Eberhard Frank von Amplify hat mit seinem Team die Bertha Benz Fahrt begleitet. Die Erfahrungen setzt sein Team jetzt in innovative HMI für automatisiertes Fahren um.

Jens Fliegner von der VW Konzernforschung sendet eine deutliche Botschaft zu den notwendigen Forschungsfragen zur Fahrer- und sogar Insassenzustandserkennung und Modellierung: wenn wir automatisiert fahren wollen, dann müssen wir über die Insassen bestens Bescheid wissen. Und zwar sowohl über deren Preferenzen und Vorlieben als auch über deren akute Zustände, Wünsche und Interaktionen untereinander. Nicht zufällig leitet er eines unserer Forschungsprojekte zum Thema www.incarin.de.

Einblicke in Forschungprojekte und Live-Demos im Fahrsimulator

Melanie Ganzhorn vom Forschungsteam des Fraunhofer IAO gewährt weitere Einblicke in die Thematik, in der unser Institut inzwischen über breite und tiefe Expertise verfügt, wie Veröffentlichungen und Erfahrungen in den öffentlich zugänglichen Projekten zu Schläfrigkeit www.wach-am-steuer.de, Emotion www.i-vital.eu, Motivation www.collaborative-team.eu, und Fahrerintention www.urban-online.org zeigen. In einer Studie, die im Zentrum des Vortrags stand, konnten wir nachweisen, dass die richtigen Nebenaufgaben Reaktionszeiten zur Übernahme aus dem automatisierten Fahren verkürzen können. Wichtig ist, dass die Aufmerksamkeit beim automatisierten Fahren weiterhin dem Fahrzeugumfeld gilt – und nicht dem digitalen Lifestyle.

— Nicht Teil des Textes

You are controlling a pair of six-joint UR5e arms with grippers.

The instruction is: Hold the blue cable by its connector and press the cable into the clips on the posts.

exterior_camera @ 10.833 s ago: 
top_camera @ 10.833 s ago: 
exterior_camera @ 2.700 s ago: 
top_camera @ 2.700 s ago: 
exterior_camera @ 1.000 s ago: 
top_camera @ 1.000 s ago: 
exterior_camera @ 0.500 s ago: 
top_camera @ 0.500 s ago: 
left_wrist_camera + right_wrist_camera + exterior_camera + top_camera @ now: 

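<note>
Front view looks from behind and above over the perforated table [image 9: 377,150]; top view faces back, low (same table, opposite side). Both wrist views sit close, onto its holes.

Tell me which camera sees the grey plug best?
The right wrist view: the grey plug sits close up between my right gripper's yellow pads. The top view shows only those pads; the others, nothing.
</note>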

Patrice Reilhac von der Firma Valeo, Pionier des automatisierten Fahrens, blickte zurück zu den Anfängen, um dann den Bogen Richtung Zukunft zu spannen: Vor 7 Jahren parkte Valeo als erster automatisch ein! Noch heute haben die Franzosen mit Entwicklungssitz in Bietigheim hier die Nase vorn. Reilhac zeigte ein Konzept wie Valeo Fahrerblickerkennung für intuitives Fahren nutzen will. Interessenten konnten den Demonstrator, den Valeo auf der CES 2014 zeigte und der auch bei uns im Foyer stand, live ausprobieren.

Unsere Forscher demonstrierten zudem automatische Notbremssysteme im sicheren Fahrsimulator. Auch kritische Situationen konnten in der Simulation durchlebt werden. Im Immersive Engineering Lab konnte man sich von einem in 3D herannahenden fahrerlosen Auto beinahe über den Haufen fahren lassen und dieses Gefühl auch ein zweites und drittes Mal wiedererleben.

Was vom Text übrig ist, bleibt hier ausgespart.